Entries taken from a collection
══════

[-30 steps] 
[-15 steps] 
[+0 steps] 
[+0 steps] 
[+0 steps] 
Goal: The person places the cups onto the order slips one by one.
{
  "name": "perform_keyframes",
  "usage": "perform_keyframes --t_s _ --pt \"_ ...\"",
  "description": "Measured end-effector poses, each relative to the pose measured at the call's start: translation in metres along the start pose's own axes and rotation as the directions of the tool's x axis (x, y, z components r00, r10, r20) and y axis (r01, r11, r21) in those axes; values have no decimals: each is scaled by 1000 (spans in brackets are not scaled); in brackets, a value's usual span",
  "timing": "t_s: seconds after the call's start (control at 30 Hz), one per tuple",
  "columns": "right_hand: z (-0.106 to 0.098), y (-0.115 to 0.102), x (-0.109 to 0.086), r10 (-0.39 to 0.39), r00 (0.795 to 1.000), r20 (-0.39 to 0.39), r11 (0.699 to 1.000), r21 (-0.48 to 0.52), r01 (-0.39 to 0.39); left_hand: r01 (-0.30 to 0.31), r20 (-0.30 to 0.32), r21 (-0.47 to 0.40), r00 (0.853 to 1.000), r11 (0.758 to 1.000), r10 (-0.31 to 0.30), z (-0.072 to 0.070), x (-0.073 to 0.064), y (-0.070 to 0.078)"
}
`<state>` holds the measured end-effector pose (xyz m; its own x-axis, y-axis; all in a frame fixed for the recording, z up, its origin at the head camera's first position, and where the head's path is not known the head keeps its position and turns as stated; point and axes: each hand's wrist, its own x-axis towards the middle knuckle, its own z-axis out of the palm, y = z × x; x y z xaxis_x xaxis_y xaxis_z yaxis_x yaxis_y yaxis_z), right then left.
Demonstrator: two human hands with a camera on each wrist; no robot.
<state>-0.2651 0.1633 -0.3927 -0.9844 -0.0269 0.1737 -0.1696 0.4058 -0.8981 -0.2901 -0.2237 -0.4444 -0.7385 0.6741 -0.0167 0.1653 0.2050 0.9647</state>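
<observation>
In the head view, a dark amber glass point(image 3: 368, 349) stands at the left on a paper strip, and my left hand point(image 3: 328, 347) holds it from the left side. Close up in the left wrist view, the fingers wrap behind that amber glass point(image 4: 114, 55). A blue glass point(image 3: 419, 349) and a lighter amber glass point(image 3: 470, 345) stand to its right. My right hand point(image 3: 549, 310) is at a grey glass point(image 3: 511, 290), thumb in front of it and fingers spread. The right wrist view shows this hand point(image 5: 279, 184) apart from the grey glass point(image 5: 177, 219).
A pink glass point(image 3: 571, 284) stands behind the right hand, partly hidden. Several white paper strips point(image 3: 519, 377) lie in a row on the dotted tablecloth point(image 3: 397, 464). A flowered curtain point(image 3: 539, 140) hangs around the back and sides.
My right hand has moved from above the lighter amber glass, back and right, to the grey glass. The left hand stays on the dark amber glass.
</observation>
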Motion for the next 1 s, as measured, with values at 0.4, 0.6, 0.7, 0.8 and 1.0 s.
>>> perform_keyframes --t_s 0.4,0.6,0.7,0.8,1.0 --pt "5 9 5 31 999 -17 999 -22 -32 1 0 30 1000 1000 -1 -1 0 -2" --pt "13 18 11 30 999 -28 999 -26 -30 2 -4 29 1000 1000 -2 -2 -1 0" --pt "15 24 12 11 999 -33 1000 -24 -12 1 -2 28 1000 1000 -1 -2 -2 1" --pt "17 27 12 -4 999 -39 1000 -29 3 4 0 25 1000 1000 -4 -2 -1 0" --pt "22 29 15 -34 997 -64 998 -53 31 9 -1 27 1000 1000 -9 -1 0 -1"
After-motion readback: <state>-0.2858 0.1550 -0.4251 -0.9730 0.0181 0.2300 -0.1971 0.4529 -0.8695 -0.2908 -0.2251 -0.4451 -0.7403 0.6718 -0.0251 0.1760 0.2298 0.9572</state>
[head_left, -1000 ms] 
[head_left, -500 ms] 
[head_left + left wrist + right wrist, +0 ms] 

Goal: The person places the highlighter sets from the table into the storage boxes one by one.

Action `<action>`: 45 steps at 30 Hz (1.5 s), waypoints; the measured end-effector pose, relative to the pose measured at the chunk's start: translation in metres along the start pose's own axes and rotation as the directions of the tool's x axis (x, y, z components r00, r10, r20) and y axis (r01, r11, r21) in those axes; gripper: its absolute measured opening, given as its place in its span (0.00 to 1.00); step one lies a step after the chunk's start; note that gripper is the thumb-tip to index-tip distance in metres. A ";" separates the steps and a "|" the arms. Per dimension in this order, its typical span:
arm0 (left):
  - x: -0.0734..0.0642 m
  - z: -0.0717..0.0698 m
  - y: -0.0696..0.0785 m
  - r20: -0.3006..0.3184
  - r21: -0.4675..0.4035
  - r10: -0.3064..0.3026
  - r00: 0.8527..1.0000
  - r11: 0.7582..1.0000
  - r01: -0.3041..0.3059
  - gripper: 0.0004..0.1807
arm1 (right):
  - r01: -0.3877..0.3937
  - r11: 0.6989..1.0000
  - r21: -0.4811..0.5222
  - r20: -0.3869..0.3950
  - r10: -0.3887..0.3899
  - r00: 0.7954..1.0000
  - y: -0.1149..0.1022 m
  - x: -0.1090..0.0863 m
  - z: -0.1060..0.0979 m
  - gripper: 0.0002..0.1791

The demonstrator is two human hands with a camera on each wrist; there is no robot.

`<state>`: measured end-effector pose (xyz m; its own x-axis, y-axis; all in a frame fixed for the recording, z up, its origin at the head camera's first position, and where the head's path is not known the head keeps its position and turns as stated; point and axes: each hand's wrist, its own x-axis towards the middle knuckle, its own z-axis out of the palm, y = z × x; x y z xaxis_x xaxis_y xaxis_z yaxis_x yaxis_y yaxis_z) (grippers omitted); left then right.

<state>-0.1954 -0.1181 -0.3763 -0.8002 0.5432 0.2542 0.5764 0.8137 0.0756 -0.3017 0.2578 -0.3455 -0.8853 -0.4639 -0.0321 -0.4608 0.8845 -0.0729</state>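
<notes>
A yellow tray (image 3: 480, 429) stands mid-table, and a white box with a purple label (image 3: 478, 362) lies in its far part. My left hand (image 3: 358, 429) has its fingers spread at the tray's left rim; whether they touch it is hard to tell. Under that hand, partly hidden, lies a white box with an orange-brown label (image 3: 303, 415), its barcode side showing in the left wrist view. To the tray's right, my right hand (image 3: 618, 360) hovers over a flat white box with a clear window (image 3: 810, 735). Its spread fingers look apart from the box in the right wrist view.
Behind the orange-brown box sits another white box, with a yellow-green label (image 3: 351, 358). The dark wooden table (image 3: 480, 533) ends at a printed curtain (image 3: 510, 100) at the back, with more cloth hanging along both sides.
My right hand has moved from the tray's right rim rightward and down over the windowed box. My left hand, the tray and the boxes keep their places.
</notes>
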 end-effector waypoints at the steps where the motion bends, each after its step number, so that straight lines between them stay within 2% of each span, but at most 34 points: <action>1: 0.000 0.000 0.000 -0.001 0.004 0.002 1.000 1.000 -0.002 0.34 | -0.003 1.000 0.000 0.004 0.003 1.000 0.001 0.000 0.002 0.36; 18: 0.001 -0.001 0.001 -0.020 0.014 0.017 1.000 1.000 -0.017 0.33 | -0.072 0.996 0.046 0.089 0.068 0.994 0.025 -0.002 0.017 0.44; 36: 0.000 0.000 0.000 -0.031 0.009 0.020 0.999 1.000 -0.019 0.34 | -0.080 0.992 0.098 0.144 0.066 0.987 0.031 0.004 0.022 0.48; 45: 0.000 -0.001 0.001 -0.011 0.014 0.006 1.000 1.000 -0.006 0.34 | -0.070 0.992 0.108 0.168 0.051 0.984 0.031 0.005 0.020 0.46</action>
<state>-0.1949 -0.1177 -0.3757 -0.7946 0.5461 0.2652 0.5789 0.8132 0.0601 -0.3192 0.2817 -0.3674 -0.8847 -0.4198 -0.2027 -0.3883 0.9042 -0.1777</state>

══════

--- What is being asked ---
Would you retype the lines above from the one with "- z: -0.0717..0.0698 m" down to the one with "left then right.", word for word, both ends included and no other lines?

--- Solution to the problem ---
  - z: -0.0717..0.0698 m
  - y: -0.0696..0.0785 m
  - r20: -0.3006..0.3184
  - r21: -0.4675..0.4035
  - r10: -0.3064..0.3026
  - r00: 0.8527..1.0000
  - r11: 0.7582..1.0000
  - r01: -0.3041..0.3059
  - gripper: 0.0004..0.1807
arm1 (right):
  - r01: -0.3877..0.3937
  - r11: 0.6989..1.0000
  - r21: -0.4811..0.5222
  - r20: -0.3869..0.3950
  - r10: -0.3887..0.3899
  - r00: 0.7954..1.0000
  - y: -0.1149..0.1022 m
  - x: -0.1090..0.0863 m
  - z: -0.1060..0.0979 m
  - gripper: 0.0002..0.1791

The demonstrator is two human hands with a camera on each wrist; there is no robot.

`<state>`: measured end-effector pose (xyz m; its own x-axis, y-axis; all in a frame fixed for the recording, z up, its origin at the head camera's first position, and where the head's path is not known the head keeps its position and turns as stated; point and axes: each hand's wrist, its own x-axis towards the middle knuckle, its own z-axis out of the palm, y = z × x; x y z xaxis_x xaxis_y xaxis_z yaxis_x yaxis_y yaxis_z) (grippers omitted); left then right.

Nothing else is needed for the answer.